For the past 24 years, the Financial Markets Research Center (FMRC) at the Owen School has hosted a spring research conference designed to facilitate discussion between academic researchers and business practitioners. Starting with the 1987 Wall Street crash, many of the best minds in finance have assembled at the annual event to analyze topics ranging from globalization to securitization.
This year was no exception. Brett Sweet, Vice Chancellor and Chief Financial Officer at Vanderbilt, chaired presentations on regulating risky banks, while Margaret Blair, the Milton R. Underwood Chair in Free Enterprise at Vanderbilt Law School, led a session about the federal rule-making process.

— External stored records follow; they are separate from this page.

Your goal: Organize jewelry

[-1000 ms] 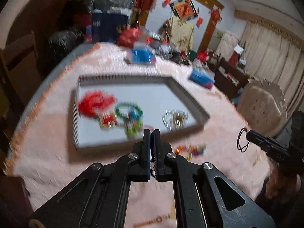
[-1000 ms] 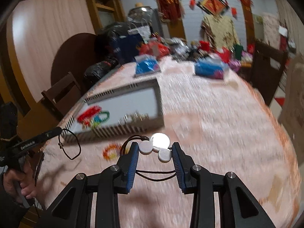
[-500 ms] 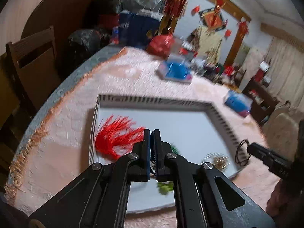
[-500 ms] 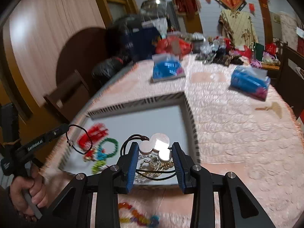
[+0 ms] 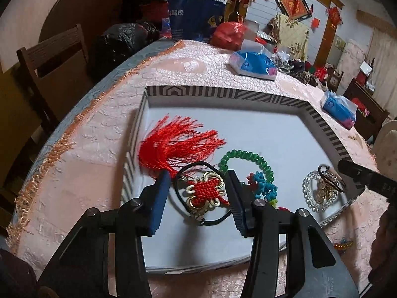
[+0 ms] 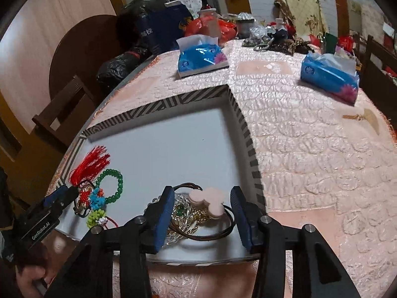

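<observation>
Both claws are now spreading open over the tray [image 5: 322,126] after arriving pinched: the left claw [image 5: 199,193] is releasing a black cord [image 5: 196,165] near the tray's left edge, the right claw [image 6: 201,211] a disc necklace [image 6: 209,200] by its near-right corner. Light, limp, tangle-prone pieces; gripping the cords looks safest.

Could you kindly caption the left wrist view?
Open left gripper over a black hair tie and red knot ornament in the tray.
</observation>
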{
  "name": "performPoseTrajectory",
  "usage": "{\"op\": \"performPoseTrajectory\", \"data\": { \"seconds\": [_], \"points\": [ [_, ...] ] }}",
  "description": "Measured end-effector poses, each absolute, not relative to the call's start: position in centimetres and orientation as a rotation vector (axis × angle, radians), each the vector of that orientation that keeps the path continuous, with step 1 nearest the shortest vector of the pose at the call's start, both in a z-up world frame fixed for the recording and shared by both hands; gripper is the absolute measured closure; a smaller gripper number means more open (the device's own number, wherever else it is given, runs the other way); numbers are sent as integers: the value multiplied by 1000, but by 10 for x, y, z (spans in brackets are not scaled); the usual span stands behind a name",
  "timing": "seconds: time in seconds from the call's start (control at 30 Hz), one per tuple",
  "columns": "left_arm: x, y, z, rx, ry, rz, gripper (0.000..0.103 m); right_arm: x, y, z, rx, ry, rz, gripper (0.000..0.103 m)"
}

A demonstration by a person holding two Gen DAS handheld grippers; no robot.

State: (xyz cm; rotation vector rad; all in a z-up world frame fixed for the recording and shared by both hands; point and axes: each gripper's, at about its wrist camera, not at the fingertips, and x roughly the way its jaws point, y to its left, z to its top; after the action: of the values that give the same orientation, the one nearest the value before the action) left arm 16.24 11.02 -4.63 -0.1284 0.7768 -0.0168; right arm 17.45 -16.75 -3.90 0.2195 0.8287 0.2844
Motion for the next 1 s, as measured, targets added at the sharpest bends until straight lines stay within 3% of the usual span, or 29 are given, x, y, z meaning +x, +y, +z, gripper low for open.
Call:
{"op": "performPoseTrajectory", "data": {
  "seconds": [0.33, 0.43, 0.63, 1.0],
  "points": [
    [138, 112, -28, -120, 758, -40, 58, 113, -190, -9, 168, 767, 261, 58],
    [122, 100, -23, -89, 774, -50, 57, 83, -203, -19, 126, 812, 227, 58],
    [80, 62, -30, -18, 807, -82, 43, 13, -225, -55, 175, 877, 166, 58],
    [65, 37, -70, 43, 891, -52, 42, -15, -215, -78, 190, 880, 159, 58]
  ]
}}
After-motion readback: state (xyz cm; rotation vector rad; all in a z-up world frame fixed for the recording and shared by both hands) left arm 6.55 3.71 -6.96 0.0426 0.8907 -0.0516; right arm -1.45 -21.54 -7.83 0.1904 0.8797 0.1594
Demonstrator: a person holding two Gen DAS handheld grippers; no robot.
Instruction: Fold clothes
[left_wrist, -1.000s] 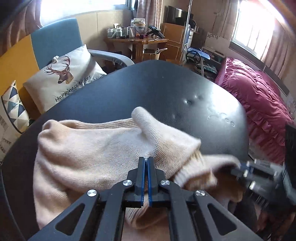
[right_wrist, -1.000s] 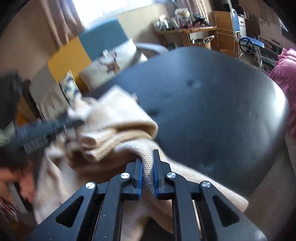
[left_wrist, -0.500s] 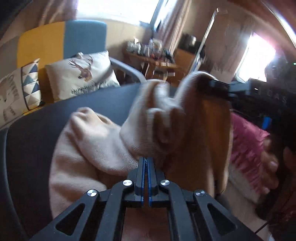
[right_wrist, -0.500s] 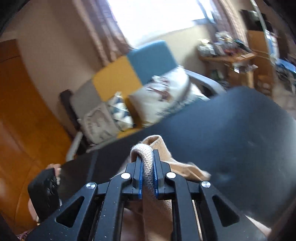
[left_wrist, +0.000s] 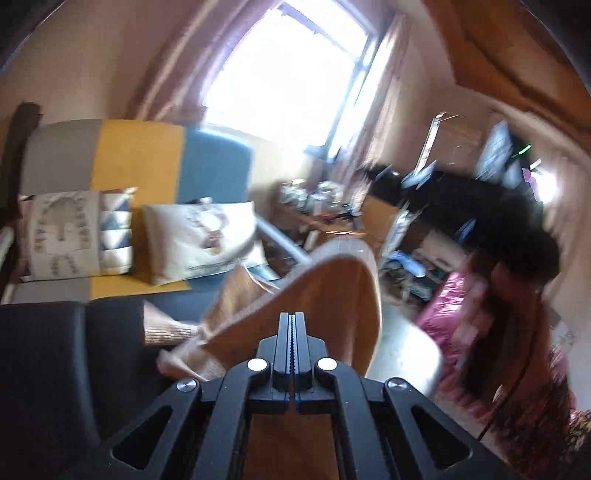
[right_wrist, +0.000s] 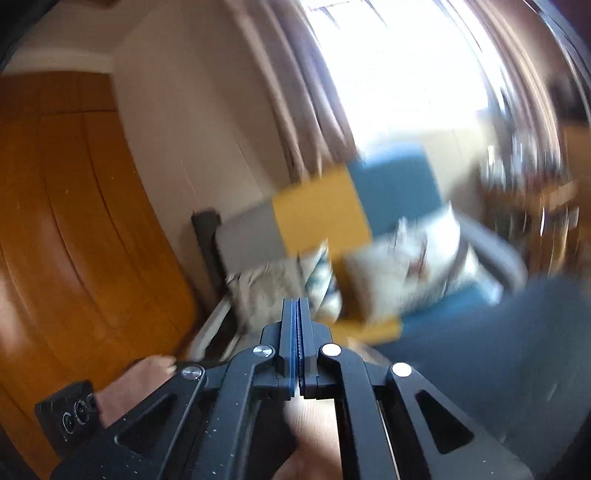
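Black tabletop (left_wrist: 55, 350) carries one cuff of the sweater (left_wrist: 325, 295); the rest is raised above it. Left gripper (left_wrist: 294, 325): fingers closed, sweater rising just beyond them, grip not confirmable. Right gripper (right_wrist: 298, 314): fingers have just closed, nothing between them. Sofa (left_wrist: 136, 155) stands behind.

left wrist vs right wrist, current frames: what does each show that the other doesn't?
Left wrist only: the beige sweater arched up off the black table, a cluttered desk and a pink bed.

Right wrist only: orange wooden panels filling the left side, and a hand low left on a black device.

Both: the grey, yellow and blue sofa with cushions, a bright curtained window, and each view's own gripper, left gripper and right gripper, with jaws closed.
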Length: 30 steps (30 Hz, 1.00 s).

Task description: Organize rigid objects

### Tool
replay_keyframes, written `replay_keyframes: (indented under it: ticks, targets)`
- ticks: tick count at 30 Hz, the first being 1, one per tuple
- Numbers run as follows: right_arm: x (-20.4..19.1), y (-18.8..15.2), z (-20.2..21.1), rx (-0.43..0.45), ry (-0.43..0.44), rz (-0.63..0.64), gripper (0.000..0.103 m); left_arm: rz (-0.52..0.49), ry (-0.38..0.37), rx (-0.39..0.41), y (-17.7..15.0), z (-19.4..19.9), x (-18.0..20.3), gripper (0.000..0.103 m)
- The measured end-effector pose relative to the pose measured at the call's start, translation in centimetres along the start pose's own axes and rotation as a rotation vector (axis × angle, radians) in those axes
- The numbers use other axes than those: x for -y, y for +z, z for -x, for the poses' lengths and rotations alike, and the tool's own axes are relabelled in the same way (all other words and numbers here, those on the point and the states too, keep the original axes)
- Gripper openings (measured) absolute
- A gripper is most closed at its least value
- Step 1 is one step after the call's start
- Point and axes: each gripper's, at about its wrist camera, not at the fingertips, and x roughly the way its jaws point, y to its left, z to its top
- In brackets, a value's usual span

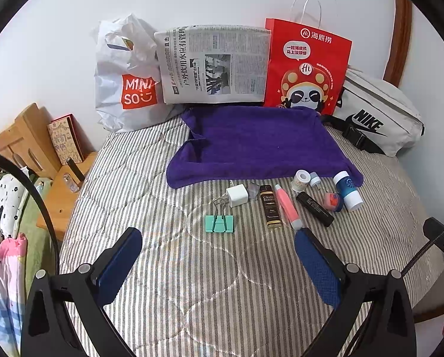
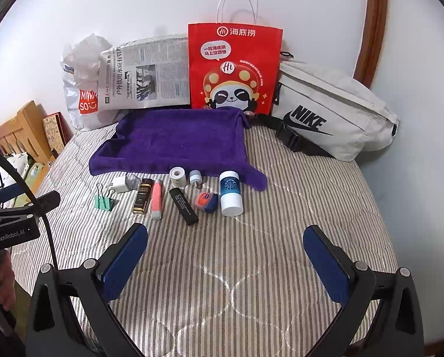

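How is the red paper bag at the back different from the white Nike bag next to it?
The red paper bag stands upright against the wall, while the white Nike bag slumps on its side. The red paper bag has thin white loop handles and a cartoon panda print; the white Nike bag has a black strap with a buckle and a black logo. The red one looks stiff, the white one soft. Both sit at the far edge of the striped bedcover.

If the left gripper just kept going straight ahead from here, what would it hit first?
Probably the mint binder clip, lying nearest between the open left gripper fingers; the white charger sits just behind it. Depth is hard to judge through the fisheye.
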Motion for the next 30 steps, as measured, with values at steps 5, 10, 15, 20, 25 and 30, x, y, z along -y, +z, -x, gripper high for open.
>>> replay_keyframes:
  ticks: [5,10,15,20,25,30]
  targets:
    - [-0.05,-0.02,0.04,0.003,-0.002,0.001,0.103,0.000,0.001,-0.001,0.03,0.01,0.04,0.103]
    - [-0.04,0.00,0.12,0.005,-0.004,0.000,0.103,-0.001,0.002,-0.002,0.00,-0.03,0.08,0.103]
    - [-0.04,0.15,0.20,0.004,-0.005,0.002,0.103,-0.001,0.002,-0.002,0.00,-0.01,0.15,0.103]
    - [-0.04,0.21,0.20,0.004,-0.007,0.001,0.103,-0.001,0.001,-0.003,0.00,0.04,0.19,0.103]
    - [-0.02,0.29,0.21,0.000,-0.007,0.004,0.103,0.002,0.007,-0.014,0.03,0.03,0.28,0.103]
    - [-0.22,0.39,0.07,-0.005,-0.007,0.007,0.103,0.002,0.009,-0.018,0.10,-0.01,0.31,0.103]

The primary focus of this year’s FMRC conference, held May 5–6, centered on implementation of the Dodd-Frank Wall Street Reform and Consumer Protection Act. Almost a year after the bill was signed, federal regulators continue to draft new rules overseeing hundreds of trillions of dollars’ worth of activity that touches everything from the credit-default swaps that played a role in the 2008 financial crisis to overhauling Fannie Mae and Freddie Mac. In fact, the task of implementing the law has proven so massive that regulators have pushed many of its deadlines back six months to Dec. 31, 2011.
Even as regulators finish their work, however, many questions remain (including from those within the government) about the law’s ultimate impact.
Mortgage Reform
Regarding home mortgages, Edward J. DeMarco, Acting Director of the Federal Housing Finance Agency (FHFA), said in his FMRC keynote speech that keeping Fannie and Freddie in an indefinite state of conservatorship—which has stretched on for more than three years—poses risks to an already fragile sector. Total taxpayer support of the companies could climb to $363 billion by 2013, according to FHFA estimates, and so far none of the reform proposals put forth by Congress and the White House have gained much political traction.
“The only thing Congress can agree on is not renewing their original charters,” he said.
Whatever plan does finally emerge for Fannie and Freddie, DeMarco indicated that there are at least three elements that any framework must include:
- Uniform mortgage standards: From collecting borrower data to developing guidelines for home appraisals, he said the industry needs consistency and transparency throughout the life of a loan. Without these elements, the world of private capital won’t be able to price and evaluate risk correctly.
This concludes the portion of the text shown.